__WHAT IS NEEDED__: The full set of entries should be repeated without a single change.
*** DATA TO EXAMINE Section Begins ***
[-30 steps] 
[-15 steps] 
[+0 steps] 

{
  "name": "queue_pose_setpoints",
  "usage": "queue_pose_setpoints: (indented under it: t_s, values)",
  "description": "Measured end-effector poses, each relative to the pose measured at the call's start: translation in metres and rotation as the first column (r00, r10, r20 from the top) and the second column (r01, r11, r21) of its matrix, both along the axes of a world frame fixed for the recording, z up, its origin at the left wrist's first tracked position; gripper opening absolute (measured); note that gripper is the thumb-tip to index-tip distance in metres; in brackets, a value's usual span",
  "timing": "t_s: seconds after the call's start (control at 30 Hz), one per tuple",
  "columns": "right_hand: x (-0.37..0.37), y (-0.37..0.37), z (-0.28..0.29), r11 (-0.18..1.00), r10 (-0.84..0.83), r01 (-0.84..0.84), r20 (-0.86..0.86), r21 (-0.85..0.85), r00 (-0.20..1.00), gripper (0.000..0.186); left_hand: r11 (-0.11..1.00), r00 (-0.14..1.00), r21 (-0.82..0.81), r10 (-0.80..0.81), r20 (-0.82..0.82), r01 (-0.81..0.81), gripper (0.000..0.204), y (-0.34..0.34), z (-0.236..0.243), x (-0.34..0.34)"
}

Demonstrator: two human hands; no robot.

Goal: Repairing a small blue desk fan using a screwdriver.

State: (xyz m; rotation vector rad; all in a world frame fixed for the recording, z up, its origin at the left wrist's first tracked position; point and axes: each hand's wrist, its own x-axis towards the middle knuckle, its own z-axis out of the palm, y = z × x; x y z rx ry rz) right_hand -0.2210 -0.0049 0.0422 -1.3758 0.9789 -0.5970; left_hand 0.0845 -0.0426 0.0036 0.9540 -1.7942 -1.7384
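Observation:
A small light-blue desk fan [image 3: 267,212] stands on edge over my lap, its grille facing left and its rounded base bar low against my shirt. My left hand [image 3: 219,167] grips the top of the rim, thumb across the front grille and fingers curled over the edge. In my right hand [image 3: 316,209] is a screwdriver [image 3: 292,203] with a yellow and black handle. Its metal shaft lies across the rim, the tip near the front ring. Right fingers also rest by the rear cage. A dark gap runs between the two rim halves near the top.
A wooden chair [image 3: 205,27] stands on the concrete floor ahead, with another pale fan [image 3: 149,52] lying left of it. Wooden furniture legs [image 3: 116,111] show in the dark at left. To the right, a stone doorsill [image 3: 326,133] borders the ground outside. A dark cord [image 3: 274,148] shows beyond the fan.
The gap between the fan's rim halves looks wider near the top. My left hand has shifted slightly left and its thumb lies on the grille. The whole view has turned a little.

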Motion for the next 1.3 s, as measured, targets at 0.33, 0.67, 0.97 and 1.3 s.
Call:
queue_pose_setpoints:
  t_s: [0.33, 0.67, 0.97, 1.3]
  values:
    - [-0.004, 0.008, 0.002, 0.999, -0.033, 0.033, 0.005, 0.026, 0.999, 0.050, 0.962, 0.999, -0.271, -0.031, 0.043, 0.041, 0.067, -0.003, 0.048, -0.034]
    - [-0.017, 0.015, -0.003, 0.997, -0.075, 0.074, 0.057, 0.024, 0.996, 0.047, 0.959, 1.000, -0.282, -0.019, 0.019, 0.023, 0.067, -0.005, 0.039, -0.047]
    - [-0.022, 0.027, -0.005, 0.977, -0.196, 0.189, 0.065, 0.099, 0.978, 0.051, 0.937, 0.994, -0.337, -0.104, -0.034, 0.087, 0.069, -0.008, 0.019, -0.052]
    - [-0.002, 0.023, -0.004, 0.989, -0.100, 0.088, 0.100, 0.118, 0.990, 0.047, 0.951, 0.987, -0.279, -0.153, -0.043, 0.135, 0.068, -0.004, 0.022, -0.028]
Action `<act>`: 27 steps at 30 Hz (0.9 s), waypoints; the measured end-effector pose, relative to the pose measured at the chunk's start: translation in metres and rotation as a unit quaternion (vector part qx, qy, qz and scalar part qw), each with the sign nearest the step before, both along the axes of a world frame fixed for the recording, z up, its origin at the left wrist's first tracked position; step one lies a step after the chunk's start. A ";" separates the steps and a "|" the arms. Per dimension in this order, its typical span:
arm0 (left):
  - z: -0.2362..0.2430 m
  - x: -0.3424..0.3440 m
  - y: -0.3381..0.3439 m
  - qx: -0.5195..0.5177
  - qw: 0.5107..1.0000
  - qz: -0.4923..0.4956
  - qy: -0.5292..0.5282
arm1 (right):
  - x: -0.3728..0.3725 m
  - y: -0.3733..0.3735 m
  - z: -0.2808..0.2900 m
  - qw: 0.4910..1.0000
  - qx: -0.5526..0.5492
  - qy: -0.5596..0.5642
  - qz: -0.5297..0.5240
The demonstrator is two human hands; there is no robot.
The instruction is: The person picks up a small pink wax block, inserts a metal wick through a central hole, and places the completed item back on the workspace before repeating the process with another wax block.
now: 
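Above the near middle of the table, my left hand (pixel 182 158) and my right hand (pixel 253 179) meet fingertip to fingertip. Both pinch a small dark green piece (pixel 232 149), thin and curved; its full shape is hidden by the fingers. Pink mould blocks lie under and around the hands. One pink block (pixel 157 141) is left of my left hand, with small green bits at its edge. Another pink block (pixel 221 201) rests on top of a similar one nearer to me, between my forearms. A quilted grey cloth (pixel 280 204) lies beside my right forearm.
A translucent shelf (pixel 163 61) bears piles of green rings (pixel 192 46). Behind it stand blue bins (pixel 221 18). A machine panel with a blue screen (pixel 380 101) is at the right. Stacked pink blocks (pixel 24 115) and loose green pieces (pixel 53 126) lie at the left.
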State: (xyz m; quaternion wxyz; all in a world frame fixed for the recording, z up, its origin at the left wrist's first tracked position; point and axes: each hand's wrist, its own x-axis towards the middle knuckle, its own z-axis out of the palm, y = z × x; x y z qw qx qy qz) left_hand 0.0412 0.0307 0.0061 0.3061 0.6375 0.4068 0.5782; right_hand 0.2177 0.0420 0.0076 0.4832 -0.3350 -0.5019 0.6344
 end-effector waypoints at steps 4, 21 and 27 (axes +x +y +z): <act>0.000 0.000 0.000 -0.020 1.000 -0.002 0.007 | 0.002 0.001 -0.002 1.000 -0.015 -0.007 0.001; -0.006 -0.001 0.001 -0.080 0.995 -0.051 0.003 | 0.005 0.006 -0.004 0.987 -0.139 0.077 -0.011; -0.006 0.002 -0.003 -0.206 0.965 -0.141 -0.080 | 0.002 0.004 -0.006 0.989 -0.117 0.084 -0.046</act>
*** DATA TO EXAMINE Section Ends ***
__REPLY TO THE EXERCISE__:
[-30 steps] 
[-15 steps] 
[+0 steps] 

{
  "name": "queue_pose_setpoints",
  "usage": "queue_pose_setpoints: (indented under it: t_s, values)",
  "description": "Measured end-effector poses, each relative to the pose measured at the call's start: translation in metres and rotation as the first column (r00, r10, r20 from the top) and the second column (r01, r11, r21) of its matrix, both along the axes of a world frame fixed for the recording, z up, its origin at the left wrist's first tracked position; gripper opening absolute (measured); note that gripper is the thumb-tip to index-tip distance in metres; in brackets, a value's usual span",
  "timing": "t_s: seconds after the call's start (control at 30 Hz), one per tuple",
  "columns": "right_hand: x (-0.37..0.37), y (-0.37..0.37), z (-0.28..0.29), r11 (-0.18..1.00), r10 (-0.84..0.83), r01 (-0.84..0.84), r20 (-0.86..0.86), r21 (-0.85..0.85), r00 (-0.20..1.00), gripper (0.000..0.186); left_hand: r11 (-0.11..1.00), r00 (-0.14..1.00), r21 (-0.82..0.81), r10 (-0.80..0.81), r20 (-0.82..0.82), r01 (-0.81..0.81), gripper (0.000..0.204), y (-0.34..0.34), z (-0.236..0.243), x (-0.34..0.34)"
}

Demonstrator: two human hands; no robot.

Goal: Repairing a small blue desk fan using a screwdriver.

State: (xyz m; rotation vector rad; all in a world frame fixed for the recording, z up, its origin at the left wrist's first tracked position; point and axes: each hand's wrist, its own x-axis towards the middle knuckle, its own z-axis out of the palm, y = z × x; x y z rx ry rz) right_hand -0.2210 -0.0049 0.0422 -1.3758 0.9789 -0.5970; left_hand 0.0845 -0.0426 0.0036 0.9540 -1.7942 -1.7384
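Observation:
A small light-blue desk fan [image 3: 267,212] stands on edge over my lap, its grille facing left and its rounded base bar low against my shirt. My left hand [image 3: 219,167] grips the top of the rim, thumb across the front grille and fingers curled over the edge. In my right hand [image 3: 316,209] is a screwdriver [image 3: 292,203] with a yellow and black handle. Its metal shaft lies across the rim, the tip near the front ring. Right fingers also rest by the rear cage. A dark gap runs between the two rim halves near the top.
A wooden chair [image 3: 205,27] stands on the concrete floor ahead, with another pale fan [image 3: 149,52] lying left of it. Wooden furniture legs [image 3: 116,111] show in the dark at left. To the right, a stone doorsill [image 3: 326,133] borders the ground outside. A dark cord [image 3: 274,148] shows beyond the fan.
The gap between the fan's rim halves looks wider near the top. My left hand has shifted slightly left and its thumb lies on the grille. The whole view has turned a little.
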
Motion for the next 1.3 s, as measured, targets at 0.33, 0.67, 0.97 and 1.3 s.
Call:
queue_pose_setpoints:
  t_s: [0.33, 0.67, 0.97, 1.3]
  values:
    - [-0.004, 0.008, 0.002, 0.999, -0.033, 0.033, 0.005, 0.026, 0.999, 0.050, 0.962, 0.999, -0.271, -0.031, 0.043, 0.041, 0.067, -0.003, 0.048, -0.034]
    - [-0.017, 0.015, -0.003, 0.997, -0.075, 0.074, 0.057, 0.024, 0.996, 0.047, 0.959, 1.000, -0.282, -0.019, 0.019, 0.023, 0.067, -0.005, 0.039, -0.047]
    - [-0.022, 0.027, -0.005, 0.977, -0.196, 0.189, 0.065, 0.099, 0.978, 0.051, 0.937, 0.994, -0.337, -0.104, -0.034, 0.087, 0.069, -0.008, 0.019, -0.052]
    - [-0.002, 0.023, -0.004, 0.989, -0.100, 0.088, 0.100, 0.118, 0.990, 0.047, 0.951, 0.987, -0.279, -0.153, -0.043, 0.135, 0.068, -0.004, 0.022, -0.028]
Action `<act>`: 27 steps at 30 Hz (0.9 s), waypoints; the measured end-effector pose, relative to the pose measured at the chunk's start: translation in metres and rotation as a unit quaternion (vector part qx, qy, qz and scalar part qw), each with the sign nearest the step before, both along the axes of a world frame fixed for the recording, z up, its origin at the left wrist's first tracked position; step one lies a step after the chunk's start. A ";" separates the steps and a "|" the arms. Per dimension in this order, its typical span:
arm0 (left):
  - z: -0.2362..0.2430 m
  - x: -0.3424..0.3440 m
  - y: -0.3381..0.3439 m
  - qx: -0.5195..0.5177
  - qw: 0.5107..1.0000
  - qz: -0.4923..0.4956
  - qy: -0.5292..0.5282
arm1 (right):
  - x: -0.3728..0.3725 m
  - y: -0.3733..0.3735 m
  - z: -0.2808..0.2900 m
  - qw: 0.4910..1.0000
  - qx: -0.5526..0.5492
  - qy: -0.5596..0.5642
  - qz: -0.5297..0.5240
The demonstrator is two human hands; there is no robot.
The instruction is: The person picks up a small pink wax block, inserts a metal wick through a central hole, and places the completed item back on the workspace before repeating the process with another wax block.
now: 
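Above the near middle of the table, my left hand (pixel 182 158) and my right hand (pixel 253 179) meet fingertip to fingertip. Both pinch a small dark green piece (pixel 232 149), thin and curved; its full shape is hidden by the fingers. Pink mould blocks lie under and around the hands. One pink block (pixel 157 141) is left of my left hand, with small green bits at its edge. Another pink block (pixel 221 201) rests on top of a similar one nearer to me, between my forearms. A quilted grey cloth (pixel 280 204) lies beside my right forearm.
A translucent shelf (pixel 163 61) bears piles of green rings (pixel 192 46). Behind it stand blue bins (pixel 221 18). A machine panel with a blue screen (pixel 380 101) is at the right. Stacked pink blocks (pixel 24 115) and loose green pieces (pixel 53 126) lie at the left.
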State: (xyz m; quaternion wxyz; all in a world frame fixed for the recording, z up, its origin at the left wrist's first tracked position; point and axes: each hand's wrist, its own x-axis towards the middle knuckle, its own z-axis out of the palm, y = z × x; x y z qw qx qy qz) left_hand 0.0412 0.0307 0.0061 0.3061 0.6375 0.4068 0.5782; right_hand 0.2177 0.0420 0.0076 0.4832 -0.3350 -0.5019 0.6344
 end-effector waypoints at steps 4, 21 and 27 (axes +x +y +z): <act>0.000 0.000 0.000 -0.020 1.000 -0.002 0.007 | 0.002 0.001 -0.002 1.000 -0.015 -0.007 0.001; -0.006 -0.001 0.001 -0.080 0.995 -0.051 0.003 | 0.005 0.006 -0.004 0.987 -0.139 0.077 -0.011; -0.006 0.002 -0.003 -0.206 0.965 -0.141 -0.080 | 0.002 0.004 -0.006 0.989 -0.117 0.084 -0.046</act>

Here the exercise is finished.